In the training as well as in the inference result by the python script the object is in z direction about 100cm away from the camera. This distance seems to be okay. When running the ROS2 node the pose topic states that the object would be 0.07m away from the camera. That is definitely way closer than it should be. What could cause this issue?

I would greatly appreciate any guidance or assistance in debugging and resolving this issue. Thank you in advance for your time and support. If additional information is needed for further analysis, please let me know.

Best, Lukas

LukasBergs commented 8 months ago

Update:

I initially used the dimensions of the butter object, leading to the object appearing much smaller than expected. This issue was resolved by correcting the object_name parameter. Despite the correction, the results still differ from those obtained using the inference script.

The disparity between the two sets of results is demonstrated in the following videos:

Using inference script:

https://github.com/NVIDIA-ISAAC-ROS/isaac_ros_pose_estimation/assets/56199842/452cf7b7-34af-4741-88ac-b38555f799f1

Result: The inference results for most of the image look good.

Using ROS2 node on synthetic data:

https://github.com/NVIDIA-ISAAC-ROS/isaac_ros_pose_estimation/assets/56199842/769cc501-ebea-4229-89bb-c2b55147343e

Result: I cannot guarantee that the 3D bounding box in the image is correct. Nevertheless, 3D pose shows strange rotations.

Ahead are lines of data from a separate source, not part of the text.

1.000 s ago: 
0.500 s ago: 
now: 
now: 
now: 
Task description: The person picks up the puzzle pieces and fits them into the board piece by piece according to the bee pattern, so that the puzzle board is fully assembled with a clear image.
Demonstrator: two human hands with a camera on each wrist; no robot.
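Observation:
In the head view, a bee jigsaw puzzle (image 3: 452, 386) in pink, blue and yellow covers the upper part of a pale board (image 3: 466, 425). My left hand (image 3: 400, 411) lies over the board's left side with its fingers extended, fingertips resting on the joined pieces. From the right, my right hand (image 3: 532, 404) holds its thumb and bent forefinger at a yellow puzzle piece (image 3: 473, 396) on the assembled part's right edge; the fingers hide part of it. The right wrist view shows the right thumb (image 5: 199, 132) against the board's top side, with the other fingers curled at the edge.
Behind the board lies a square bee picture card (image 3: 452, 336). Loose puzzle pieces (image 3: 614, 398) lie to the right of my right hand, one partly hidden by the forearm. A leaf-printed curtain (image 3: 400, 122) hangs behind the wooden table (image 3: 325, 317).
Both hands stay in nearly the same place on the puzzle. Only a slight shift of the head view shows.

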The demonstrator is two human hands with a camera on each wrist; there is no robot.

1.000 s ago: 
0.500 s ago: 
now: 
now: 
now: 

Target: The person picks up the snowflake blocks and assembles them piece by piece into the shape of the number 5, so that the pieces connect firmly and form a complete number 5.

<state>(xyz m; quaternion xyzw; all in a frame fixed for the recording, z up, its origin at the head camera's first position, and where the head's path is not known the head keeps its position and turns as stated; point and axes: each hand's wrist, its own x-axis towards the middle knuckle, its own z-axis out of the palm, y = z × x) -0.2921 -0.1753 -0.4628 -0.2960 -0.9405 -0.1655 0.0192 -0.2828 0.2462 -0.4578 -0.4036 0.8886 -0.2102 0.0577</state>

Using ROS2 node on real data:

https://github.com/NVIDIA-ISAAC-ROS/isaac_ros_pose_estimation/assets/56199842/78f2cb70-7f31-4318-a9ce-6f6b1818551d

Result: Distance to the camera in z direction looks fine, but rotation is off.

Any ideas what could go wrong?

Best, Lukas

jaiveersinghNV commented 7 months ago

Hi @LukasBergs ,

I've attached a document that outlines the process we have used to validate DOPE inference quality using the toy Ketchup model. Could you please walk through these steps and verify if you can correctly match inference script and ROS 2 node results for the toy model?

dope-verification.md

Once we're sure that you're able to produce correct results with the NVIDIA-provided model, we can isolate where the error might be with your custom model.

LukasBergs commented 7 months ago

Hi @jaiveersinghNV ,

Thank you for guiding me with the provided markdown file!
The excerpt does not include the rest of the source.